> **Activity**
Where the listing below reaches the line containing "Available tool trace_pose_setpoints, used", start writing out lines exactly, and stop once the line containing "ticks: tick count" has been written.

══════

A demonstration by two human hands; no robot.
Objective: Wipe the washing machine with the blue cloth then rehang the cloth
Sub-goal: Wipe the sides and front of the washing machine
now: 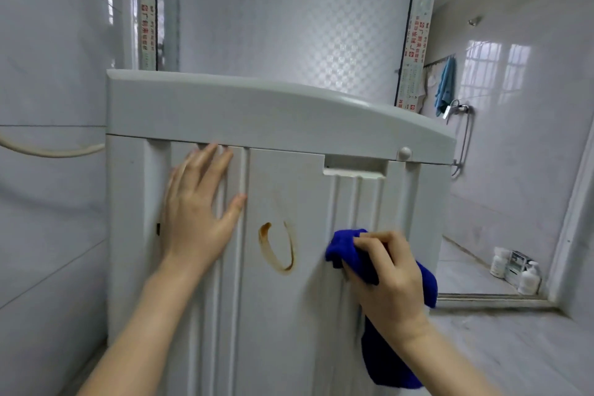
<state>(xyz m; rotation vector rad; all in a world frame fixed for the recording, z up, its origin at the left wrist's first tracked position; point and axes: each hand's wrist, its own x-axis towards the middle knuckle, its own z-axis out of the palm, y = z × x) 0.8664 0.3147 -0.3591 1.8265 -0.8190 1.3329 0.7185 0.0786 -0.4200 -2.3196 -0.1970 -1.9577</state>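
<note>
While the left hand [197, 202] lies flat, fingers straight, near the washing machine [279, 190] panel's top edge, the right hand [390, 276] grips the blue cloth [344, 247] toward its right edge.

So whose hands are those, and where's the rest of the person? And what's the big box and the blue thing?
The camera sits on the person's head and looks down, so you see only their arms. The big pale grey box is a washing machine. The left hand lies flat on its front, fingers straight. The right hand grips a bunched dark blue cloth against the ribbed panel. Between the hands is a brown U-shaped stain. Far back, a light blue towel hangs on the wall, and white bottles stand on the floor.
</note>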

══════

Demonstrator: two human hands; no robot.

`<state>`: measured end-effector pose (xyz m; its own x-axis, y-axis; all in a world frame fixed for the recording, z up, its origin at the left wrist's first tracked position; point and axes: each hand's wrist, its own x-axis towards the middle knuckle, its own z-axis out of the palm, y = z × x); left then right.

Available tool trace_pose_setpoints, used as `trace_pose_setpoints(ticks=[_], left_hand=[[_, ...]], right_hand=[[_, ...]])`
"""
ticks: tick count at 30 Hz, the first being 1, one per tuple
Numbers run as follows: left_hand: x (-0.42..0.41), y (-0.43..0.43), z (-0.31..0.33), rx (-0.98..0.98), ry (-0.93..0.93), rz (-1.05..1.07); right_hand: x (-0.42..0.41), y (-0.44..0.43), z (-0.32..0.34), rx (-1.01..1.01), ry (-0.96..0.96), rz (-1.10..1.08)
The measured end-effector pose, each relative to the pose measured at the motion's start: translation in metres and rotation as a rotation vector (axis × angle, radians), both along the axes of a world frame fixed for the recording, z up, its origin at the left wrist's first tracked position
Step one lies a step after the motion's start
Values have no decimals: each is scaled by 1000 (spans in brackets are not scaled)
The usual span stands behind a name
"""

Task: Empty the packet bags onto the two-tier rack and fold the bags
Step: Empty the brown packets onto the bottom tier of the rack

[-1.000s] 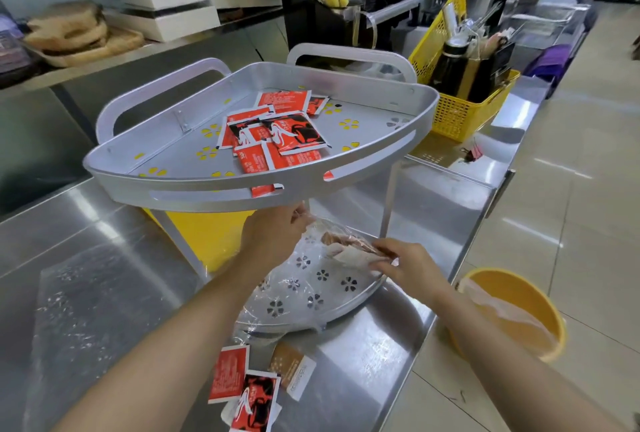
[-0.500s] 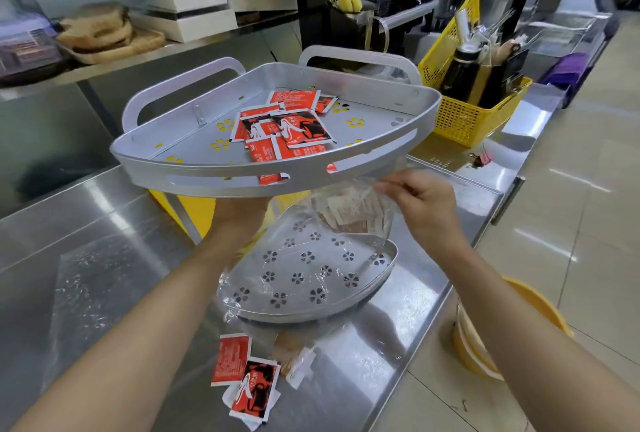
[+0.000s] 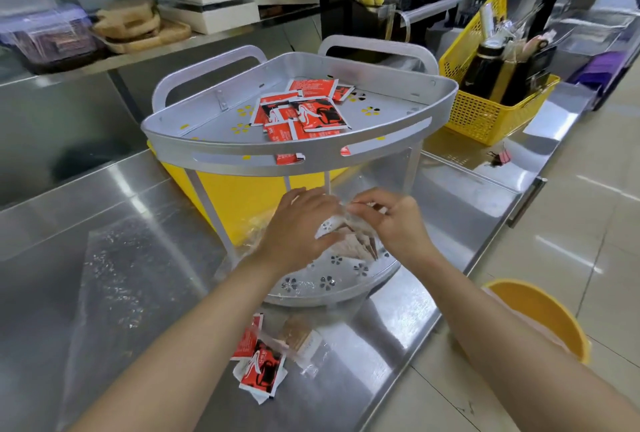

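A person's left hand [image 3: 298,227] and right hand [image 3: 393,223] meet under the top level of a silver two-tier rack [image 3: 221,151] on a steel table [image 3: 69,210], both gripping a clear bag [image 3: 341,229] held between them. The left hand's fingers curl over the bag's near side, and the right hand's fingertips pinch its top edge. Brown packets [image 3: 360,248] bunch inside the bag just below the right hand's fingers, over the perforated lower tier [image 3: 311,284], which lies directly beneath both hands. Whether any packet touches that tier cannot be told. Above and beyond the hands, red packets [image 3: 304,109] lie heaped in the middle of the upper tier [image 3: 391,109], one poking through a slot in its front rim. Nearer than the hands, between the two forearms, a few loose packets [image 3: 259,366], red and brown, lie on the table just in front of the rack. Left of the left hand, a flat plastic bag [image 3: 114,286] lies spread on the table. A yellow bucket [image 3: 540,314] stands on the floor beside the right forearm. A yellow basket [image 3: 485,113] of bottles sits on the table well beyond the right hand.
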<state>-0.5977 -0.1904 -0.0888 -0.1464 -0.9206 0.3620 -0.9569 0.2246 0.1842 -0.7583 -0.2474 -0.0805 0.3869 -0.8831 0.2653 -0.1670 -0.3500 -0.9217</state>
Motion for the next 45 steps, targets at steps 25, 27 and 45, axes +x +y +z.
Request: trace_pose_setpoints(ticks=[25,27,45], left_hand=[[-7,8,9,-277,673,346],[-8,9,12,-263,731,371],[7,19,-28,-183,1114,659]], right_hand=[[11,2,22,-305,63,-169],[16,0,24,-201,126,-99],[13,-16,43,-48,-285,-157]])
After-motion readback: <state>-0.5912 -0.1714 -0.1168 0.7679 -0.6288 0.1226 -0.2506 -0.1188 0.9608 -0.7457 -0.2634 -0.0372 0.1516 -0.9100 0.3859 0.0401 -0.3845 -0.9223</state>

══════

> **Response to this task**
Available tool trace_pose_setpoints, used as `trace_pose_setpoints(ticks=[_], left_hand=[[_, ...]], right_hand=[[_, ...]])`
"""
ticks: tick count at 30 Hz, the first being 1, one per tuple

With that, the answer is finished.